About this exercise » Your job with the data below: print everything from the line that holds "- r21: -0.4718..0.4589" down to the line that holds "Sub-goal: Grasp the", ends included, exactly, and nothing else.

··· Supplied material ···

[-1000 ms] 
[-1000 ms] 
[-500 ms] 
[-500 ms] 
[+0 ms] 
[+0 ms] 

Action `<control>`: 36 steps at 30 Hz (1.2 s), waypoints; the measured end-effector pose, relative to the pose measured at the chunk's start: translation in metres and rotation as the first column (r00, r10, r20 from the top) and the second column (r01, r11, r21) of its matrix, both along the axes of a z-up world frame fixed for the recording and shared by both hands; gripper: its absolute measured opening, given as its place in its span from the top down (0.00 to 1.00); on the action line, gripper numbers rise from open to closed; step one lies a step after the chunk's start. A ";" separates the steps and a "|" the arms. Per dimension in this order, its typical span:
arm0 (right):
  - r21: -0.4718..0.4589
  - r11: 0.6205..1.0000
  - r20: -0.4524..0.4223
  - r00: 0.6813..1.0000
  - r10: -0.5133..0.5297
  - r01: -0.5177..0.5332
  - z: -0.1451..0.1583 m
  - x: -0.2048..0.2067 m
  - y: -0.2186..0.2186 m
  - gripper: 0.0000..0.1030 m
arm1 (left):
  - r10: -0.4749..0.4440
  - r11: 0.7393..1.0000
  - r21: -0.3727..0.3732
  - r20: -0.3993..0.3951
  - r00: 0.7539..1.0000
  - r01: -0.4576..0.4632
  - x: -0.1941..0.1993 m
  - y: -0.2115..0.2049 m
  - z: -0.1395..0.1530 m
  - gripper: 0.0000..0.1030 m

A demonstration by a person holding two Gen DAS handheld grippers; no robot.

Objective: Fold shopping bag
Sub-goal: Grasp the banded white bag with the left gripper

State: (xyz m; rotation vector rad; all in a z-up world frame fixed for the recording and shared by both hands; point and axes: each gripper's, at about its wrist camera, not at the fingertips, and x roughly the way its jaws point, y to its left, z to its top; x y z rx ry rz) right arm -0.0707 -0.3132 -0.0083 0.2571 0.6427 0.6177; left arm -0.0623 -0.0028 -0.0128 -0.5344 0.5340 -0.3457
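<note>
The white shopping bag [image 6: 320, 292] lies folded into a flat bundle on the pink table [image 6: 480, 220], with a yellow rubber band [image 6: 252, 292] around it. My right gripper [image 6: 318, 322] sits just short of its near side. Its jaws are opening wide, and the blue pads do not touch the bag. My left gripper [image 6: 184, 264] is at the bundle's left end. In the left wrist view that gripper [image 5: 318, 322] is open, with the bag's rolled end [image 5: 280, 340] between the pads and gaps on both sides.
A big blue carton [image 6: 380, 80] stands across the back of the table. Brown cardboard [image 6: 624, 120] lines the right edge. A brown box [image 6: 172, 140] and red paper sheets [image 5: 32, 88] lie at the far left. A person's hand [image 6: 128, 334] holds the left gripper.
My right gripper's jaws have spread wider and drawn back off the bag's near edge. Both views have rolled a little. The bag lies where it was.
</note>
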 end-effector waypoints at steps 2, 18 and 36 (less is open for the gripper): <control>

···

Task response »
  - r21: -0.4718..0.4589
  - r11: 0.6205..1.0000
  - r20: -0.4524..0.4223
  - r00: 0.6813..1.0000
  - r10: -0.5133..0.5297
  - r01: -0.5177..0.5332
  - z: -0.1451..0.1583 m
  - x: -0.2048..0.2067 m
  - y: -0.2186..0.2186 m
  - gripper: 0.0000..0.1030 m
arm1 (left):
  - r10: -0.4749..0.4440
  - r11: 0.7393..1.0000
  - r21: -0.3727..0.3732
  - r20: -0.3993..0.3951
  - r00: 0.7539..1.0000
  - r01: -0.4576..0.4632
  - x: -0.1941..0.1993 m
  - y: -0.2115..0.2049 m
  - z: -0.1395..0.1530 m
  - gripper: 0.0000..0.1030 m

A demonstration by a person holding two Gen DAS handheld grippers; no robot.

Objective: Fold shopping bag
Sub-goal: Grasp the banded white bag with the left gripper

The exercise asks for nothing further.